Levi responds

May 24, 2010

Here’s LEVI’S RESPONSE to my post of yesterday.

The last thing I want to do is get Levi involved in a blog exchange with me while he is hard at work on The Democracy of Objects. His post clears up a couple of things for me, and I think the remaining disagreement or misunderstanding (I’m not sure which) can be found in the following passage at the end of his post:

“Thus I’m not sure how to respond when Graham asks, ‘…when Levi speaks of powers or potentials, I want to ask him where those powers or potentials are located. What is the actuality in which those powers or potentials are stored?’ For me they are right there in the withdrawn dimension of any object. This thesis strikes me as no more odd than the thesis that real qualities and real objects are completely withdrawn and never present to any other objects in the world. In fact, I believe it does much the same work. It’s only if we begin from the premise that these powers or potentials are themselves qualities that the thesis seems to be strange and seems to place qualities in the object already (e.g. that they seem to claim that the acorn is already an oak tree). But a power is not a quality. It is a condition for qualities, but the production of qualities requires a whole series of translations, movements, and mediations to take place and is a new event in the world whenever it takes place. And here, admittedly, I can only allude to the powers of objects without being able to say what these powers are because whenever we say what something is we end up referring to qualities.”

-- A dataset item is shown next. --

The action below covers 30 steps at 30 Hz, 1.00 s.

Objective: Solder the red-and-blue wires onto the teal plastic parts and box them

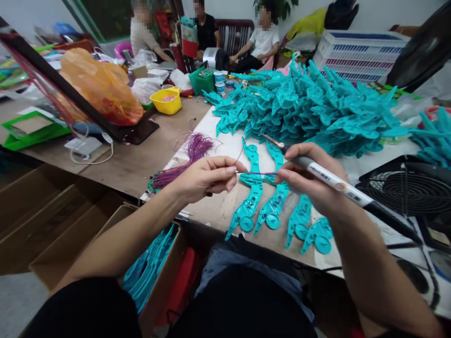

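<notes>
My right hand (310,173) grips a white-and-black soldering iron (329,178), its tip pointing up and left. Thumb and finger of that hand also pinch a thin red-and-purple wire (259,173). The wire's other end is pinched by my left hand (211,178), so it runs taut between the two. Under and in front of my hands lie several turquoise plastic parts (276,206) in a row on the table, with small round discs at their near ends. Beside my left hand rests a bundle of purple wires (197,148) with small green ends.
A big heap of turquoise parts (303,103) covers the back right. A black fan (398,185) lies at right. At left stand a yellow tub (167,101), an orange bag (98,87) and a dark slanted post (70,84). An open carton (165,267) sits below the edge; people sit behind.
</notes>
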Each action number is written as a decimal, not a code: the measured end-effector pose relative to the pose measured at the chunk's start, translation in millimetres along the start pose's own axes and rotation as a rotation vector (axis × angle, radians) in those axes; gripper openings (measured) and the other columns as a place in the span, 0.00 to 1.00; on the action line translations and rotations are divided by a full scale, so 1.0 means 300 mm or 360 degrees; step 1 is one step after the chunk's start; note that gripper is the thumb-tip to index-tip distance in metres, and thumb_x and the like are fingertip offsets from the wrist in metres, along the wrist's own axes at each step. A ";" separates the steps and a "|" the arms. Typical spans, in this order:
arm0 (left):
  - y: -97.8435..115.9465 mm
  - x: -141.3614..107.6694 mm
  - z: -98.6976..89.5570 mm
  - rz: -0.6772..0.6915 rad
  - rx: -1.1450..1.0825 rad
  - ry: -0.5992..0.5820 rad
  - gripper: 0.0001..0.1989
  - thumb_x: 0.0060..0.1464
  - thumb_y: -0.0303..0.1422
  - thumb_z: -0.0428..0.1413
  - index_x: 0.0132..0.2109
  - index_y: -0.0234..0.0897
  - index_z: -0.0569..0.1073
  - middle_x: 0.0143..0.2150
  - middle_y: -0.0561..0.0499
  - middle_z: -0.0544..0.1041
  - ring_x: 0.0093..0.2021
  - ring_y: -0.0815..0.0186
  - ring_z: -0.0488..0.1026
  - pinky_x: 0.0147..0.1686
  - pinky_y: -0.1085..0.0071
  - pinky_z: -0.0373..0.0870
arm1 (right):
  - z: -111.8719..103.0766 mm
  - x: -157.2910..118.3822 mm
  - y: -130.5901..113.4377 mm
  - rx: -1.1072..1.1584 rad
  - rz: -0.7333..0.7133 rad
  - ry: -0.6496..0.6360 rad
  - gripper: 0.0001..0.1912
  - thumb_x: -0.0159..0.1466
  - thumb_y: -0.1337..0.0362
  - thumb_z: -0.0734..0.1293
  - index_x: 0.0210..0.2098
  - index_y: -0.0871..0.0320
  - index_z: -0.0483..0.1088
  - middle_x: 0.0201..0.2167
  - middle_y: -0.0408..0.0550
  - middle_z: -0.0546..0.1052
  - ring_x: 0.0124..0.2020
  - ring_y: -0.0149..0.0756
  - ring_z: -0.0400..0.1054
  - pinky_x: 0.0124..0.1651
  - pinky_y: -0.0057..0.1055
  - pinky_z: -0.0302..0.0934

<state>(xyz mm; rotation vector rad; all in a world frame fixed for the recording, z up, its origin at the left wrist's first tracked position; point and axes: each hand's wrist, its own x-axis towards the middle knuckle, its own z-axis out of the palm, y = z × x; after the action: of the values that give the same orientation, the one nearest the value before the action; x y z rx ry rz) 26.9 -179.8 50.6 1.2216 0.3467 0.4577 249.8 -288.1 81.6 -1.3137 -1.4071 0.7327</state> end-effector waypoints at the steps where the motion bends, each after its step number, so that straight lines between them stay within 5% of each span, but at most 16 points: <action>1: -0.006 -0.006 -0.008 -0.0037 0.0029 -0.0050 0.14 0.55 0.37 0.65 0.43 0.32 0.76 0.25 0.53 0.75 0.19 0.78 0.61 0.17 0.81 0.52 | -0.024 -0.005 0.000 -0.0060 -0.0009 -0.0029 0.17 0.59 0.58 0.74 0.42 0.54 0.66 0.26 0.41 0.76 0.24 0.31 0.69 0.25 0.30 0.60; 4: -0.031 -0.007 -0.021 -0.0211 0.0208 -0.0197 0.14 0.55 0.37 0.65 0.42 0.31 0.75 0.33 0.46 0.80 0.29 0.71 0.74 0.28 0.76 0.68 | -0.076 0.005 0.017 -0.0386 -0.0116 -0.0157 0.14 0.61 0.59 0.72 0.42 0.54 0.68 0.29 0.43 0.77 0.31 0.35 0.73 0.33 0.32 0.65; 7: -0.072 0.024 -0.026 -0.0336 0.0420 -0.0212 0.12 0.55 0.36 0.64 0.41 0.31 0.75 0.35 0.46 0.81 0.31 0.69 0.75 0.31 0.74 0.70 | -0.085 0.063 0.066 -0.0920 -0.0366 -0.0300 0.09 0.63 0.63 0.67 0.44 0.54 0.70 0.33 0.43 0.77 0.33 0.35 0.70 0.36 0.32 0.61; 12: -0.217 0.122 -0.053 -0.0342 0.0536 0.0235 0.12 0.50 0.36 0.65 0.33 0.32 0.73 0.26 0.52 0.76 0.24 0.74 0.65 0.22 0.78 0.56 | -0.027 0.243 0.238 -0.1596 -0.0646 -0.0639 0.11 0.66 0.69 0.61 0.45 0.53 0.72 0.30 0.48 0.72 0.38 0.42 0.66 0.43 0.37 0.56; 17: -0.388 0.195 -0.096 -0.0517 0.0281 0.0456 0.15 0.46 0.37 0.67 0.28 0.34 0.69 0.19 0.58 0.66 0.18 0.76 0.59 0.19 0.78 0.52 | 0.034 0.341 0.459 -0.1557 -0.0640 -0.0771 0.09 0.68 0.64 0.62 0.43 0.55 0.74 0.37 0.53 0.75 0.45 0.44 0.66 0.52 0.41 0.57; 20: -0.441 0.206 -0.108 -0.0611 0.0191 0.0472 0.16 0.46 0.37 0.67 0.29 0.35 0.69 0.19 0.58 0.66 0.18 0.75 0.59 0.19 0.77 0.53 | 0.026 0.264 0.505 -0.1207 -0.0493 -0.0397 0.14 0.69 0.54 0.63 0.44 0.55 0.75 0.41 0.53 0.78 0.45 0.43 0.70 0.52 0.40 0.62; 24: -0.462 0.203 -0.100 -0.0553 0.0243 0.0494 0.15 0.44 0.38 0.67 0.30 0.33 0.73 0.22 0.56 0.69 0.21 0.75 0.59 0.21 0.76 0.52 | -0.003 0.026 0.431 -0.0727 -0.0321 0.0194 0.21 0.71 0.48 0.59 0.55 0.50 0.73 0.45 0.50 0.80 0.43 0.40 0.74 0.48 0.39 0.67; 30: -0.493 0.201 -0.069 -0.0411 0.0504 0.0547 0.12 0.44 0.39 0.65 0.29 0.33 0.76 0.26 0.52 0.73 0.26 0.71 0.64 0.28 0.74 0.59 | 0.056 -0.284 0.385 -0.0598 -0.0097 0.0554 0.08 0.65 0.63 0.69 0.43 0.52 0.79 0.36 0.47 0.82 0.37 0.40 0.76 0.41 0.38 0.72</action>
<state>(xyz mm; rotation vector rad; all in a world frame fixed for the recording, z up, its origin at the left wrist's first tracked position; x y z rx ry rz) 90.6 -172.2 -97.2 1.3804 0.8869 0.3971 261.0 -341.1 -52.6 -1.5901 -1.3282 0.1842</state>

The key point of dispute/misunderstanding can probably be found in the following words:

“It’s only if we begin from the premise that these powers or potentials are themselves qualities that the thesis seems to be strange and seems to place qualities in the object already (e.g. that they seem to claim that the acorn is already an oak tree). But a power is not a quality. It is a condition for qualities…”

But I do think there are qualities in the object already: they are simply real qualities rather than sensual ones. Contra what Levi implies above, however, I don’t think that acorn already has oak-qualities. I think it has acorn-qualities.

So, the remaining question is whether there is merely a terminological clash here (in which my real qualities and Levi’s powers are two terms for the same thing) or whether Levi’s calling them powers does in fact disembody them in a way to which my position would be opposed.

However, I’m sure this will be clearer once The Democracy of Objects is in print.